In Cumbria, total public expenditure on all those services is about £6 billion. That is a lot of money by anybody’s reckoning, and I genuinely believe that if there is imagination and creativity about public service reform, we can make some cuts and big savings without necessarily affecting the front-line services on which all our people depend. Today I found out from the Library that the figure in Greater Manchester is £22 billion. If we bring together health, education and policing in Greater Manchester, we will see that we are often dealing with the same families with multiple problems, each relating to those public services.

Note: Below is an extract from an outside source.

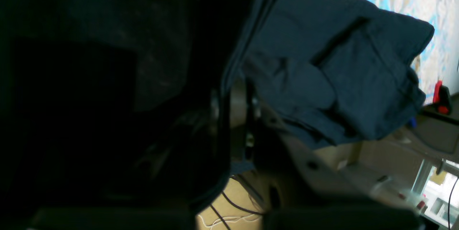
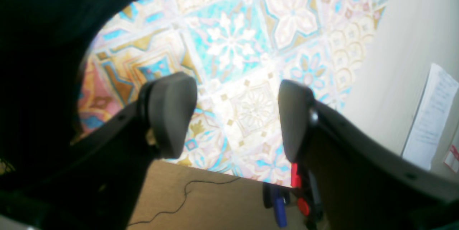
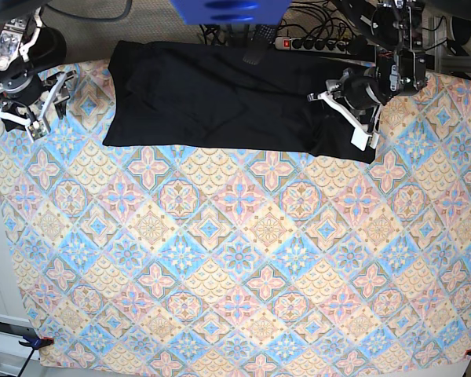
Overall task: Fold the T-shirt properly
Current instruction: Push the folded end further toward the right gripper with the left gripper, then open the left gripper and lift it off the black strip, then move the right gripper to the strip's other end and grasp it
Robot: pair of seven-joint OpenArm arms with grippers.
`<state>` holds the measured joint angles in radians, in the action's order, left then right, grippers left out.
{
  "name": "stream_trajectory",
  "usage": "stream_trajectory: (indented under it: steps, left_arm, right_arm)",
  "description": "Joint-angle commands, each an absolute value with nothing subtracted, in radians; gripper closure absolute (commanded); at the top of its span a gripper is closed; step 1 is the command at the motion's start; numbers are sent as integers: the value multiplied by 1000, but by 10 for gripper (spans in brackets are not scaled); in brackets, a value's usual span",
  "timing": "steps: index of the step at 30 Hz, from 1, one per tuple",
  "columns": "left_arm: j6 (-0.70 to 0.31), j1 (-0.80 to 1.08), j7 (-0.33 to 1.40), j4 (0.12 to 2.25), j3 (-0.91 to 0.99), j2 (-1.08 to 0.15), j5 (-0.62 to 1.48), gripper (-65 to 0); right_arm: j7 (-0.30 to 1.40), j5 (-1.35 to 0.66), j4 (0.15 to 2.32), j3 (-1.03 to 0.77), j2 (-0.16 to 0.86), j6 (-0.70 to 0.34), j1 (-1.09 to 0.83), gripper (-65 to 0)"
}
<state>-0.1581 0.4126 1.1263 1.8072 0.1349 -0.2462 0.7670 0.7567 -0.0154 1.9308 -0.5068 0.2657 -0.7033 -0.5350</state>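
Both of my hands are up near the top of the base picture. My left hand [image 3: 359, 118] is at the upper right, and it is pinched tight on the right end of the T-shirt [image 3: 212, 98]. In the left wrist picture the dark cloth [image 1: 322, 79] hangs bunched right in front of the camera and hides most of the hand, so I cannot see the fingers well there.

My right hand [image 3: 23, 110] is at the upper left corner of the base picture, and it is spread wide with nothing in it. In the right wrist picture its two dark fingers [image 2: 172, 115] stand far apart, and I can see the colourful tile cloth between them. A bit of the black shirt [image 2: 43, 61] fills the left side of that picture.

The T-shirt lies as a long black band across the top of the surface [image 3: 235, 267], from upper left to upper right. My right hand is just beside its left end, not touching it
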Motion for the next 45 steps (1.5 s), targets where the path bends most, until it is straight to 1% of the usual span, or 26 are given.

When I was policing Minister and responsible for antisocial behaviour, we brought in the family intervention projects. We were spending £250,000 on each of the families involved; multiple interventions were not really changing their behaviour. When we got one worker with sufficient clout in the system to get health, education and policing all working together, the families cost us about £30,000. We called the worker a “muscular social worker”—and I can tell Members that they had to be pretty muscular. Doing that saved money, and 80% of the families changed their behaviour sufficiently for them no longer to face eviction for antisocial behaviour. The initiative saved money, it was commonsensical and it worked.
I urge the Government not to look at Total Place as simply an administrative efficiency measure; it is actually about fundamental service redesign. The Department for Communities and Local Government will need to press every other part of the Government to get on board. We have all tried our best, but Government Departments build empires and take power back to themselves. If we simply have cuts across the board without using our intellect and imagination, we will not make the progress that we want.
The Secretary of State has said that his priorities are localism, localism and localism. What we have seen today has given the lie to that. There has been no consultation with local government about the cuts. There has been no transparency; we do not know where £500 million of cuts are going to fall. There has been no involvement of local people. The Secretary of State’s promise has proved about as meaningful as the Liberal Democrat pledge on VAT. He has a long way to go.
The cuts are a bit like those of the 1980s, as they are targeted on the poorest. There is at least one other consistency. When the Secretary of State was leader of Bradford city council, he was known—perhaps not entirely affectionately—as “the beast of Bradford”. Teachers, caretakers, maintenance workers, crèche and nursery staff, social workers and council officers all lost their jobs. His ambition was to cut £50 million from the council budget and turn it into a holding company that met two or three times a year when the contracts would be handed out. Under the control of the right hon. Gentleman, Bradford city council was described as an example of Thatcherism at its most red-blooded. I wonder whether he told the people of Bradford this morning what he had in store for them. Heaven knows what he has in store for us, but we Labour Members will protect the poorest and most vulnerable, who depend on our council services. We will have no return to the Thatcherite 1980s.